### REQUIRED WORK
Return all of the records exactly.

### RAW DATA
==============================

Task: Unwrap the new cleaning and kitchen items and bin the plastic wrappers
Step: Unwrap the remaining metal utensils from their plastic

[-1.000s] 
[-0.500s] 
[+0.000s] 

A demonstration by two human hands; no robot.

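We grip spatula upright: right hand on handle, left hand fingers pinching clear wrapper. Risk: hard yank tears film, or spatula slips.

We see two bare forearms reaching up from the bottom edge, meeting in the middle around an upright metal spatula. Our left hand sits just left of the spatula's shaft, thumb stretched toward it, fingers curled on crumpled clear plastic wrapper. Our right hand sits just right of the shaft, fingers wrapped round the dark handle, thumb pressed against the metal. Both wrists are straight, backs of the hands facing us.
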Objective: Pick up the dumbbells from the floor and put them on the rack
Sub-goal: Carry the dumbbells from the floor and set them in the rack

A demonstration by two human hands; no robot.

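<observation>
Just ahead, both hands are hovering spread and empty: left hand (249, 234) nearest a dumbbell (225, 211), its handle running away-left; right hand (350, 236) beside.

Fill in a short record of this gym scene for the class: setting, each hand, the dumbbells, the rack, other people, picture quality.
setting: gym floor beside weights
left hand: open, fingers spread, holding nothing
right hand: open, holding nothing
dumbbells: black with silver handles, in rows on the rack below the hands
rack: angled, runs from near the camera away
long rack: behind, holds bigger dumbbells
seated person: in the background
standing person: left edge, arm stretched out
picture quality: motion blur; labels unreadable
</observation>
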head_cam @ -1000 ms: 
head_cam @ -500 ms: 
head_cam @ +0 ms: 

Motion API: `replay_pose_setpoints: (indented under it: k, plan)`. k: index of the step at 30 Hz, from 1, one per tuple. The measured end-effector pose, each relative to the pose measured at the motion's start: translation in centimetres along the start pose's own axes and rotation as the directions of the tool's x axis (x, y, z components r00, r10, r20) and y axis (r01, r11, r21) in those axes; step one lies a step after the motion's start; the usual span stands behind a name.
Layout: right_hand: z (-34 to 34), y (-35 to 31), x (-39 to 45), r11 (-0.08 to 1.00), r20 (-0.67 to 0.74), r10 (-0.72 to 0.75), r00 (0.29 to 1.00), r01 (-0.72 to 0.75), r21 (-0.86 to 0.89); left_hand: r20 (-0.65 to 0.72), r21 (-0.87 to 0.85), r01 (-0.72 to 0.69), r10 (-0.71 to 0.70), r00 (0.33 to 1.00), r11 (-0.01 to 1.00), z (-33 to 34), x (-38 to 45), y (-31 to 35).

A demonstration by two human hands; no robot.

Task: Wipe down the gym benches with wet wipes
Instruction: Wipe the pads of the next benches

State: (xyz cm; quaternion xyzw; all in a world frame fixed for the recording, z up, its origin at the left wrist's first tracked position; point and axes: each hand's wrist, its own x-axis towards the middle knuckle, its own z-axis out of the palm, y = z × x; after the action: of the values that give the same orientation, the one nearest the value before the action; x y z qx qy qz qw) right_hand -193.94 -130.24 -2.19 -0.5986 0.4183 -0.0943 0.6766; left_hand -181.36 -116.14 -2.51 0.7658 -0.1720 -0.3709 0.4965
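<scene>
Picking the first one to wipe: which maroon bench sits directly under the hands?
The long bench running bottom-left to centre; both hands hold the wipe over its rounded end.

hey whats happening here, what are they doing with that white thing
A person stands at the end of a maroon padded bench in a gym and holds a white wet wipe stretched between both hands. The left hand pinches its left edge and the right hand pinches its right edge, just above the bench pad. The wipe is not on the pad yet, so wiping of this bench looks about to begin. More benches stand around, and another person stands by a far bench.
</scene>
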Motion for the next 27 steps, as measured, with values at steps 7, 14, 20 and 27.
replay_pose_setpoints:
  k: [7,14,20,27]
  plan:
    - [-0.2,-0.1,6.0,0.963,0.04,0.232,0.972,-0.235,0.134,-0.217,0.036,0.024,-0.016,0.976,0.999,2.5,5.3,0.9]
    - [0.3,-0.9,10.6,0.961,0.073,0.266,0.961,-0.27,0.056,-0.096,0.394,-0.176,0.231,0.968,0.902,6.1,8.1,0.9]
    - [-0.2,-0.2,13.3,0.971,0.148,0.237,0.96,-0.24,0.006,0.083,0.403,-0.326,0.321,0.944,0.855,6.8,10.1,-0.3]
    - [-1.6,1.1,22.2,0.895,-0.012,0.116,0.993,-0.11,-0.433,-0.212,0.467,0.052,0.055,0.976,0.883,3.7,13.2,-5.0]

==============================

### ANSWER SECTION
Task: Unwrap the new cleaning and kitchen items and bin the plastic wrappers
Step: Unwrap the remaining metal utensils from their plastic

[-1.000s] 
[-0.500s] 
[+0.000s] 

A demonstration by two human hands; no robot.

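We grip spatula upright: right hand on handle, left hand fingers pinching clear wrapper. Risk: hard yank tears film, or spatula slips.

We see two bare forearms reaching up from the bottom edge, meeting in the middle around an upright metal spatula. Our left hand sits just left of the spatula's shaft, thumb stretched toward it, fingers curled on crumpled clear plastic wrapper. Our right hand sits just right of the shaft, fingers wrapped round the dark handle, thumb pressed against the metal. Both wrists are straight, backs of the hands facing us.
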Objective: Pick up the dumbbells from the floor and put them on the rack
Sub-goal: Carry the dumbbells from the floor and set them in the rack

A demonstration by two human hands; no robot.

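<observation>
Just ahead, both hands are hovering spread and empty: left hand (249, 234) nearest a dumbbell (225, 211), its handle running away-left; right hand (350, 236) beside.

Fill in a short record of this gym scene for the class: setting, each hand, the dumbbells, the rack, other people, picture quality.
setting: gym floor beside weights
left hand: open, fingers spread, holding nothing
right hand: open, holding nothing
dumbbells: black with silver handles, in rows on the rack below the hands
rack: angled, runs from near the camera away
long rack: behind, holds bigger dumbbells
seated person: in the background
standing person: left edge, arm stretched out
picture quality: motion blur; labels unreadable
</observation>
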head_cam @ -1000 ms: 
head_cam @ -500 ms: 
head_cam @ +0 ms: 

Motion API: `replay_pose_setpoints: (indented under it: k, plan)`. k: index of the step at 30 Hz, from 1, one per tuple. The measured end-effector pose, each relative to the pose measured at the motion's start: translation in centimetres along the start pose's own axes and rotation as the directions of the tool's x axis (x, y, z components r00, r10, r20) and y axis (r01, r11, r21) in those axes; step one lies a step after the motion's start; the usual span stands behind a name.
Layout: right_hand: z (-34 to 34), y (-35 to 31), x (-39 to 45), r11 (-0.08 to 1.00), r20 (-0.67 to 0.74), r10 (-0.72 to 0.75), r00 (0.29 to 1.00), r01 (-0.72 to 0.75), r21 (-0.86 to 0.89); left_hand: r20 (-0.65 to 0.72), r21 (-0.87 to 0.85), r01 (-0.72 to 0.69), r10 (-0.71 to 0.70), r00 (0.33 to 1.00), r11 (-0.01 to 1.00), z (-33 to 34), x (-38 to 45), y (-31 to 35).

A demonstration by two human hands; no robot.

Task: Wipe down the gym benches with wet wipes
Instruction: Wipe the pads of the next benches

State: (xyz cm; quaternion xyzw; all in a world frame fixed for the recording, z up, its origin at the left wrist's first tracked position; point and axes: each hand's wrist, its own x-axis towards the middle knuckle, its own z-axis out of the palm, y = z × x; after the action: of the values that give the same orientation, the one nearest the value before the action; x y z qx qy qz qw) right_hand -193.94 -130.24 -2.19 -0.5986 0.4183 -0.0943 0.6766; left_hand -181.36 -116.14 -2.51 0.7658 -0.1720 -0.3709 0.4965
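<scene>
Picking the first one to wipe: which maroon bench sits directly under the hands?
The long bench running bottom-left to centre; both hands hold the wipe over its rounded end.

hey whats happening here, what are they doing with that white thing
A person stands at the end of a maroon padded bench in a gym and holds a white wet wipe stretched between both hands. The left hand pinches its left edge and the right hand pinches its right edge, just above the bench pad. The wipe is not on the pad yet, so wiping of this bench looks about to begin. More benches stand around, and another person stands by a far bench.
</scene>
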Motion for the next 27 steps, as measured, with values at steps 7, 14, 20 and 27.
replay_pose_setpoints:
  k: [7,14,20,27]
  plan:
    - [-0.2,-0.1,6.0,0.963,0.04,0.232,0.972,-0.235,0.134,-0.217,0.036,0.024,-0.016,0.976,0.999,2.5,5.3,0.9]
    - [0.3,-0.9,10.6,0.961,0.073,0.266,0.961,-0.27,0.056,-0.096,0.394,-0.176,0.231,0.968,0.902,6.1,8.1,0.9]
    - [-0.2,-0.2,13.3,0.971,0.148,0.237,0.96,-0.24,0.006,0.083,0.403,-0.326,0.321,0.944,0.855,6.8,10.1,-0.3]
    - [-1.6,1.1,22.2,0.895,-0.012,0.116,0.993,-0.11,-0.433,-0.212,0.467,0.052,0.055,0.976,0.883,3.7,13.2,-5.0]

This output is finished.